* **Exercise data**
────────────────────
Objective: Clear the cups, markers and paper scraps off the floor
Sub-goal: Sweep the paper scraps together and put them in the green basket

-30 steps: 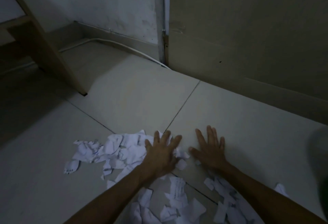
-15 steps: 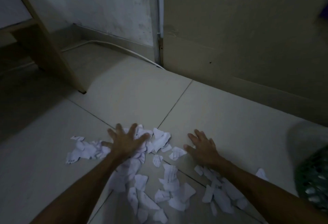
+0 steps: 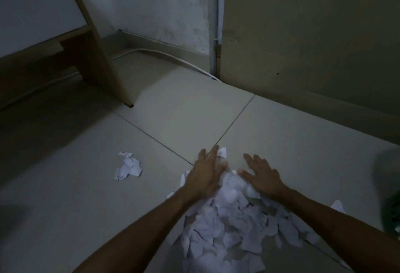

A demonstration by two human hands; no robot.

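Left hand (image 3: 205, 175) and right hand (image 3: 260, 176) spread flat on paper scraps (image 3: 227, 229), tiled floor (image 3: 65, 197)

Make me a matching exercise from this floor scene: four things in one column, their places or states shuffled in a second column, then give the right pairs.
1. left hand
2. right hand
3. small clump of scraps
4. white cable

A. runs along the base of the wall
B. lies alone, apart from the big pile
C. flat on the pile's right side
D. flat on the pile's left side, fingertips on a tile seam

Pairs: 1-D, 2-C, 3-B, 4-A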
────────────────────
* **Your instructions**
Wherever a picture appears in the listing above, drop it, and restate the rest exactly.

* **Response area**
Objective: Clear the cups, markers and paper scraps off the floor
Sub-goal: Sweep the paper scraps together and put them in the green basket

-30 steps: 
-15 steps: 
+0 steps: 

A demonstration by two human hands; no robot.

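Left hand (image 3: 205, 175) and right hand (image 3: 260, 176) spread flat on paper scraps (image 3: 227, 229), tiled floor (image 3: 65, 197)

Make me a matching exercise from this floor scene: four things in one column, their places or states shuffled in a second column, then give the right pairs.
1. left hand
2. right hand
3. small clump of scraps
4. white cable

A. runs along the base of the wall
B. lies alone, apart from the big pile
C. flat on the pile's right side
D. flat on the pile's left side, fingertips on a tile seam

Pairs: 1-D, 2-C, 3-B, 4-A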

Nothing else belongs in this answer.